The answer is to be the lines below that lie between the line holding "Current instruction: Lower" and the line holding "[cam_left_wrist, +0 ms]", inclusive, transcribed exactly and free of pictures.

** Opening Exercise data block **

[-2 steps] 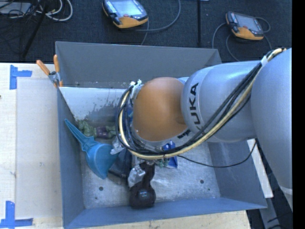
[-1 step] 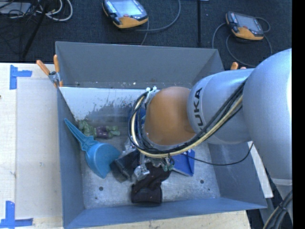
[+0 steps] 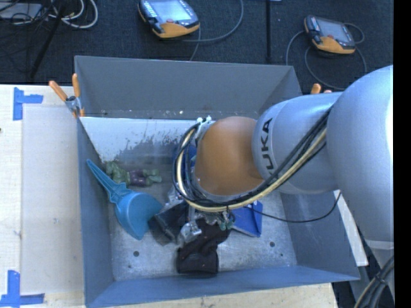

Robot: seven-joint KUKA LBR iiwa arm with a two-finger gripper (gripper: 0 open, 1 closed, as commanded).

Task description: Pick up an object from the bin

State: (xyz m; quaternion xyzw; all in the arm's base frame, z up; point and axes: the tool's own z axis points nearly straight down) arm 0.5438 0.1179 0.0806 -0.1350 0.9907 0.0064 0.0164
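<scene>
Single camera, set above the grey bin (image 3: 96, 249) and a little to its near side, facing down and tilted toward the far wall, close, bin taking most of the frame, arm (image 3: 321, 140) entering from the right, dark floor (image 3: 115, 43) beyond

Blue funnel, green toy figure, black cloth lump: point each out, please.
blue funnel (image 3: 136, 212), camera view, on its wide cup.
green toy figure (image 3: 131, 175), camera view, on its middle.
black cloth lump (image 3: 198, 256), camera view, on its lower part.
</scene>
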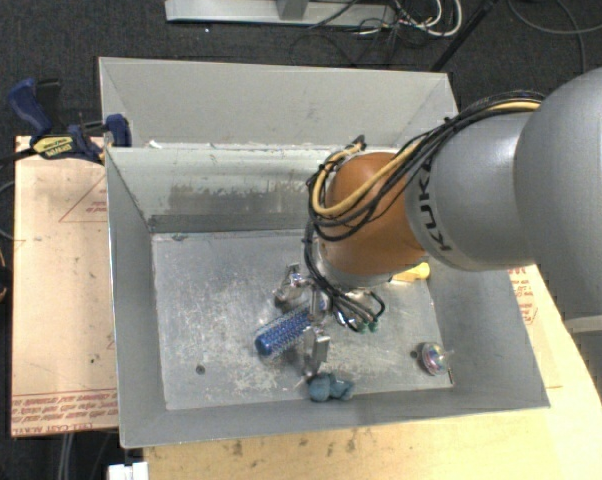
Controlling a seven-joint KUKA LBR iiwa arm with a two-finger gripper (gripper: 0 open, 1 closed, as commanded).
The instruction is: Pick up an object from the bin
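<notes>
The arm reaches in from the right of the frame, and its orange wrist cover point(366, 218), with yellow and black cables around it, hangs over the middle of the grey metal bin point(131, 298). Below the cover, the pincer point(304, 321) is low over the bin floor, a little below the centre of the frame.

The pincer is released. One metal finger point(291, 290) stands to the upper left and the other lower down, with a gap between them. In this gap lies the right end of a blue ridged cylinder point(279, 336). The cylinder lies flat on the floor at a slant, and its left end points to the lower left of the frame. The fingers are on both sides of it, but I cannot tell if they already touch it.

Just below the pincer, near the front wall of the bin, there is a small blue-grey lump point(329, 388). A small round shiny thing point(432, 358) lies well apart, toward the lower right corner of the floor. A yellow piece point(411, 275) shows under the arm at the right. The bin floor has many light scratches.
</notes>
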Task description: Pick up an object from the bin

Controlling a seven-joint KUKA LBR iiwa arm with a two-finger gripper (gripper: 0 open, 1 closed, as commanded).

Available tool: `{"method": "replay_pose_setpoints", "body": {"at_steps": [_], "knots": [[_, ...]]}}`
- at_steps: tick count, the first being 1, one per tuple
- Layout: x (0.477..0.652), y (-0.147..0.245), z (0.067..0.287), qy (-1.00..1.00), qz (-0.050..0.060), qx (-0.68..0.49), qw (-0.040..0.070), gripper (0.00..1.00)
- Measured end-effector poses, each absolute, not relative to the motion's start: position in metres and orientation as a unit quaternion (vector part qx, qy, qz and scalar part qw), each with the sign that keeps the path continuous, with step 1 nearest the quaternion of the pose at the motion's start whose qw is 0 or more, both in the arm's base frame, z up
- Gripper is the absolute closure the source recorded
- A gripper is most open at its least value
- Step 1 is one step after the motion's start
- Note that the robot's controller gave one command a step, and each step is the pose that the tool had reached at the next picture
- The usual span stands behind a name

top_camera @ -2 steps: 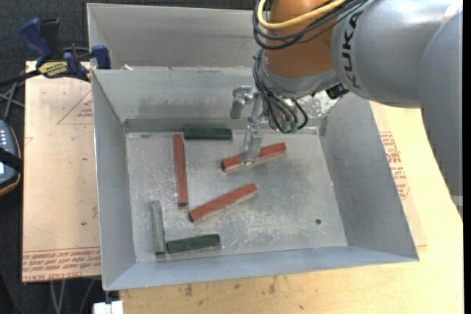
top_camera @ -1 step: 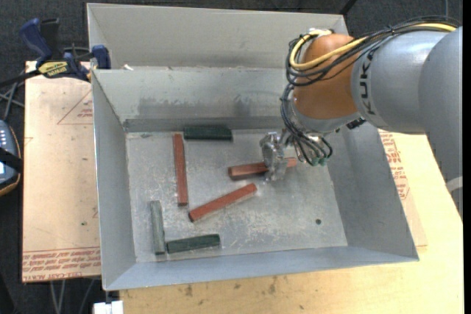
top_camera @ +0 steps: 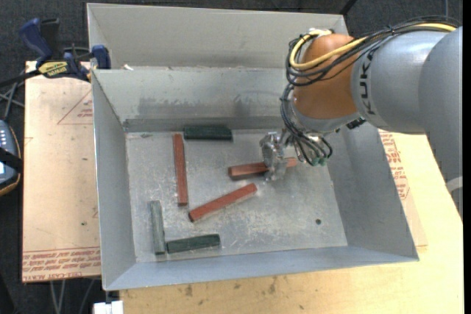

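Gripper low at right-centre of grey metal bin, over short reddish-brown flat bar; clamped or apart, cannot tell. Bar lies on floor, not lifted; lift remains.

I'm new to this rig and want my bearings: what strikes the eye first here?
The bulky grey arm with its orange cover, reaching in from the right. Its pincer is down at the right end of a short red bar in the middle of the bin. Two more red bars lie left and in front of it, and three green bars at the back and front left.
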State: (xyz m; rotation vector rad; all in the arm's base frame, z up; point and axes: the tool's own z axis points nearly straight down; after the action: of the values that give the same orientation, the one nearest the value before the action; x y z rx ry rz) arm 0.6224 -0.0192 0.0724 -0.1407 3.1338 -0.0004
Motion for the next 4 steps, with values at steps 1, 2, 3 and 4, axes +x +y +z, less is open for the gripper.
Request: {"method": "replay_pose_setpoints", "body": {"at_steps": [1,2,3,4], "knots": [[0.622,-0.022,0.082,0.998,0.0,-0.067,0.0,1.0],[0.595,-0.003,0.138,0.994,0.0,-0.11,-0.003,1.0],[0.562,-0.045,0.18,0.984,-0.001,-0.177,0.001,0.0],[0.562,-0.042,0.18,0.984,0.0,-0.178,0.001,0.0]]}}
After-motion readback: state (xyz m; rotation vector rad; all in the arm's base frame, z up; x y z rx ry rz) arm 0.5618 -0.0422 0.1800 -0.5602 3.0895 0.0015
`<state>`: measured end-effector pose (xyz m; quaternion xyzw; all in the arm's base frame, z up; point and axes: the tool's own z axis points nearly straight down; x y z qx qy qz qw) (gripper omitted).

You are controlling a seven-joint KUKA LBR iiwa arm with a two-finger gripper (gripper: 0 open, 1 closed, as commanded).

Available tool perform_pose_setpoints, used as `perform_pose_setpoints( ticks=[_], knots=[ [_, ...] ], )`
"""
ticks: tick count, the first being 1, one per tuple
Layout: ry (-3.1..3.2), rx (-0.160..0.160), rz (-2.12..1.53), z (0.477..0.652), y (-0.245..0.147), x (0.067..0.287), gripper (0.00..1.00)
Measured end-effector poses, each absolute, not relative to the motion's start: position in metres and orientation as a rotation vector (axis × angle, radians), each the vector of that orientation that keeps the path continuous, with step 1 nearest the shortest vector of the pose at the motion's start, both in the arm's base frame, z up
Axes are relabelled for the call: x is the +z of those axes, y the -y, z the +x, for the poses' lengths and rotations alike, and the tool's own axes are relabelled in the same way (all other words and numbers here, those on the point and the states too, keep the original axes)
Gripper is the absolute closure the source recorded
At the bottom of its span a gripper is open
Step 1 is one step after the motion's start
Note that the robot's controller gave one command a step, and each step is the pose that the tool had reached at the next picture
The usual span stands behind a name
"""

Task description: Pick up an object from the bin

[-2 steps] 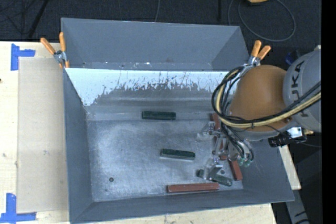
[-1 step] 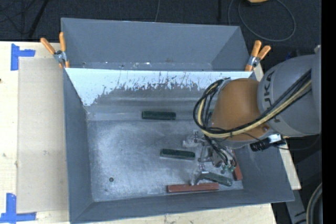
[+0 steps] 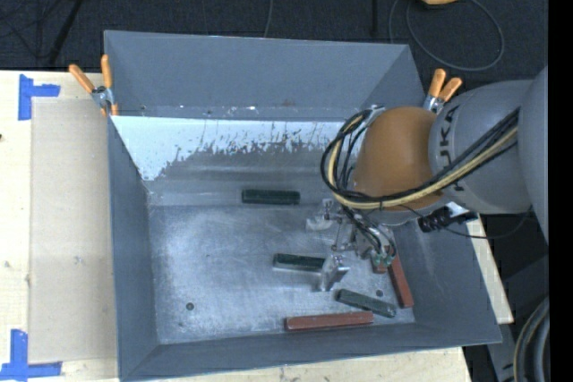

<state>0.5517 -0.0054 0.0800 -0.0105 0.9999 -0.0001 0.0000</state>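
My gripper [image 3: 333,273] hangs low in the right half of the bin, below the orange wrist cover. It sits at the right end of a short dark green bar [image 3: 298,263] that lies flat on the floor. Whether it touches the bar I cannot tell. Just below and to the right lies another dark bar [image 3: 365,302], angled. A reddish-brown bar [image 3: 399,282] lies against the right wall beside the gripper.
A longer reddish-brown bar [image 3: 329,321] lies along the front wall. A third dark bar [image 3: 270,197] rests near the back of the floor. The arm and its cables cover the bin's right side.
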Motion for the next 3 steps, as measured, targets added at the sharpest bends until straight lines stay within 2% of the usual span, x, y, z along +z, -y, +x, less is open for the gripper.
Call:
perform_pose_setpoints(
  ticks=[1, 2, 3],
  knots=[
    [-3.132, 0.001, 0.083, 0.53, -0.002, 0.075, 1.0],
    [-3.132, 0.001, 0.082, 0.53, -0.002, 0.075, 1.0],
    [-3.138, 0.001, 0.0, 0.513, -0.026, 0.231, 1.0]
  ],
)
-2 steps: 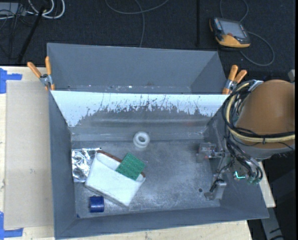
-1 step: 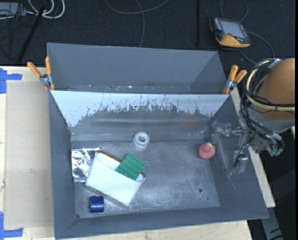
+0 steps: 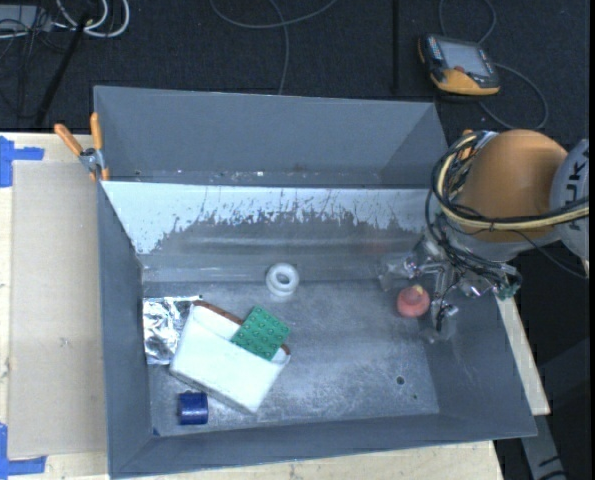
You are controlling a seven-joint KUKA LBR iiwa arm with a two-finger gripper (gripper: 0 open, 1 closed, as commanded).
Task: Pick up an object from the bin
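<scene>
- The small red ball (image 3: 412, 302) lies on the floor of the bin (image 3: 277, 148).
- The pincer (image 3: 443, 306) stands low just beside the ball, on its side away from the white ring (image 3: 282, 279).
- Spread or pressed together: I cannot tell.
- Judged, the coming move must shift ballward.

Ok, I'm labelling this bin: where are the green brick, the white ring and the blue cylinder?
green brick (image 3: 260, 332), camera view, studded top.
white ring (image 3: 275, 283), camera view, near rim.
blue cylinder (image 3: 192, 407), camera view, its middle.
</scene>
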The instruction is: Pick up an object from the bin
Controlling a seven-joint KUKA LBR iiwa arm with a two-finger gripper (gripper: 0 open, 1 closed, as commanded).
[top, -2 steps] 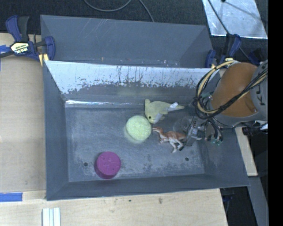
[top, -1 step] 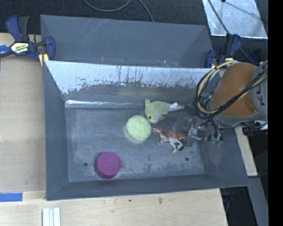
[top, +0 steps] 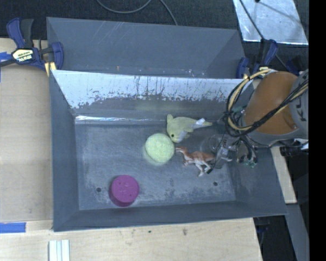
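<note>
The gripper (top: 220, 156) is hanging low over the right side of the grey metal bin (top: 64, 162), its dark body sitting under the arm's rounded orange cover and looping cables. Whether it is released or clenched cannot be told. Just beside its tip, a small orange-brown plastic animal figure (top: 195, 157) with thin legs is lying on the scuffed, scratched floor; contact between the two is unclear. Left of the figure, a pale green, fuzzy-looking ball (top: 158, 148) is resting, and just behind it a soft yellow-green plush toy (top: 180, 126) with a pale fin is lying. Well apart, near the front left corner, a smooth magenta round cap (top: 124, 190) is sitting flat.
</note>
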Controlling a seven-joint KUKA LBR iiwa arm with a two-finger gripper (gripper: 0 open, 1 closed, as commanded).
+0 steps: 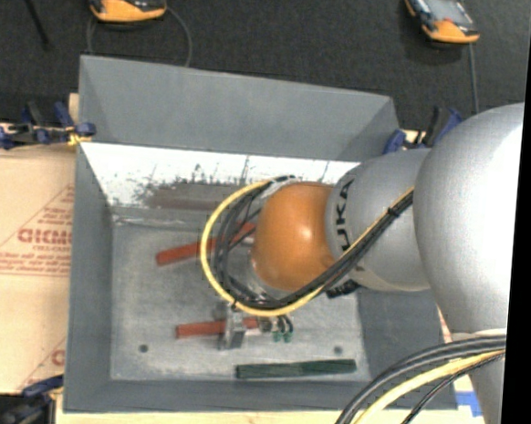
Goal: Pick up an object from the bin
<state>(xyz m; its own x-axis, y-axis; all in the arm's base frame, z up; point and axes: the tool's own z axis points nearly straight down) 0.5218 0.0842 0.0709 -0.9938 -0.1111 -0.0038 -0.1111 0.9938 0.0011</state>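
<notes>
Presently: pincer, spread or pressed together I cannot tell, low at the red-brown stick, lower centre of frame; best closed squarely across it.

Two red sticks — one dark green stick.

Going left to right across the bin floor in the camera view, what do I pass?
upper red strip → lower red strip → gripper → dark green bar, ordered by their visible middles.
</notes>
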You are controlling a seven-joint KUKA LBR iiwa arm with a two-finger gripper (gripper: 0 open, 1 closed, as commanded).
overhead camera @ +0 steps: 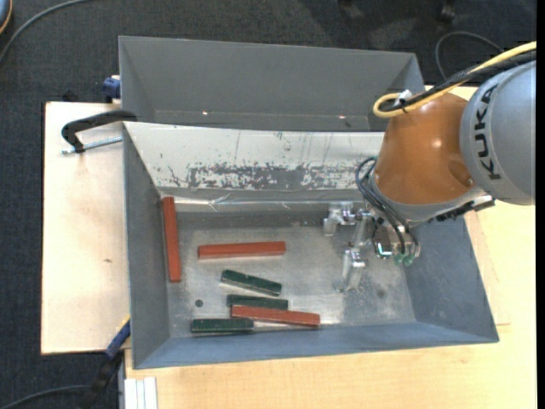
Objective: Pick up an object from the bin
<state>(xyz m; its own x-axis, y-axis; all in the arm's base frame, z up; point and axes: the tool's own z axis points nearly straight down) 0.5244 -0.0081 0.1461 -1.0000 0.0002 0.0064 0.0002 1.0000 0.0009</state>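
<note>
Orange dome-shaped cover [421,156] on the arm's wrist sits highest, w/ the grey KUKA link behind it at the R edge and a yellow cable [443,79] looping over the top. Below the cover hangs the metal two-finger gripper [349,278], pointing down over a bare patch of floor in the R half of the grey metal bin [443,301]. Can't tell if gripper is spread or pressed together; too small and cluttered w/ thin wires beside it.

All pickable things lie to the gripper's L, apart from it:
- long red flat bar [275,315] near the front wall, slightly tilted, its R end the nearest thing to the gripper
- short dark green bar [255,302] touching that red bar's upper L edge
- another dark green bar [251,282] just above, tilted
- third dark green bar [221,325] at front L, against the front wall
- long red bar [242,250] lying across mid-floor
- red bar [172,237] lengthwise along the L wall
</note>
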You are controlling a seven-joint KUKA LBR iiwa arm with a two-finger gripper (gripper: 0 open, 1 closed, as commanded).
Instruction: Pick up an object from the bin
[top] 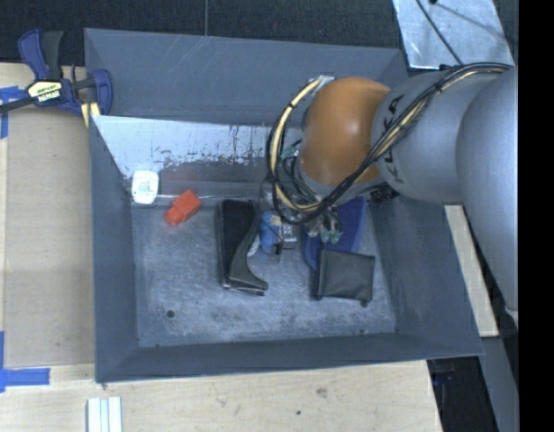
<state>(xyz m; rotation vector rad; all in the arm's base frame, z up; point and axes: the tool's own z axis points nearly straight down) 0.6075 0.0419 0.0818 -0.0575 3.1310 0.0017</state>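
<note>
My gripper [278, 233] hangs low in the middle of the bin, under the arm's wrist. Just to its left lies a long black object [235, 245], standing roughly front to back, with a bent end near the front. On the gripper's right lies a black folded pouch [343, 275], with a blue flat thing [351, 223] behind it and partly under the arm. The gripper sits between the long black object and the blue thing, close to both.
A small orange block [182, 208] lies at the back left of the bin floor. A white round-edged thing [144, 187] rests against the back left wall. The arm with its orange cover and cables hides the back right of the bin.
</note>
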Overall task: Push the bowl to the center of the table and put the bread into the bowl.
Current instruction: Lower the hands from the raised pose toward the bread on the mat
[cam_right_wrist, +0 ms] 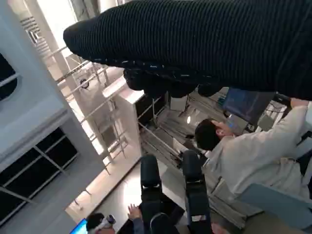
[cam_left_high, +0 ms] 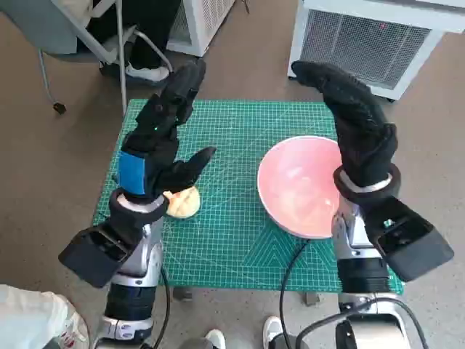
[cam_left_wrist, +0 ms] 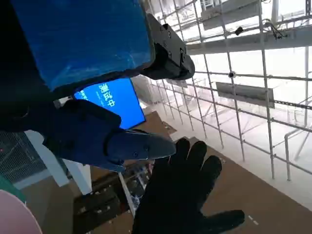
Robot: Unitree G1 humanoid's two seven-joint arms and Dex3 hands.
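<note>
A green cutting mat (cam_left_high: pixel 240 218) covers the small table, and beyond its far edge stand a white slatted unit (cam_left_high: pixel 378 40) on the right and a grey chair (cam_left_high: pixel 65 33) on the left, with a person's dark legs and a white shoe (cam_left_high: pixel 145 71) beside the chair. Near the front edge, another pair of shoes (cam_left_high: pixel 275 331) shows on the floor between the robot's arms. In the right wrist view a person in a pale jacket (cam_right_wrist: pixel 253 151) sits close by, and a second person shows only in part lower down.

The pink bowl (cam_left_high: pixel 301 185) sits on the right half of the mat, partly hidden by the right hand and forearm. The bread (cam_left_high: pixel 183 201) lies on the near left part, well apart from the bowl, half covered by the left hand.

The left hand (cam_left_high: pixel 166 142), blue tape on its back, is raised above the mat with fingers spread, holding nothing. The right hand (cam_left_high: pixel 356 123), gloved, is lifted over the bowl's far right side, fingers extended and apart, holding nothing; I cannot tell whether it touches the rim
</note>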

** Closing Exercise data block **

• [Answer box]:
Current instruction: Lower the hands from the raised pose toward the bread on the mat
[cam_right_wrist, +0 ms] 
[cam_left_high, +0 ms] 
[cam_left_wrist, +0 ms] 

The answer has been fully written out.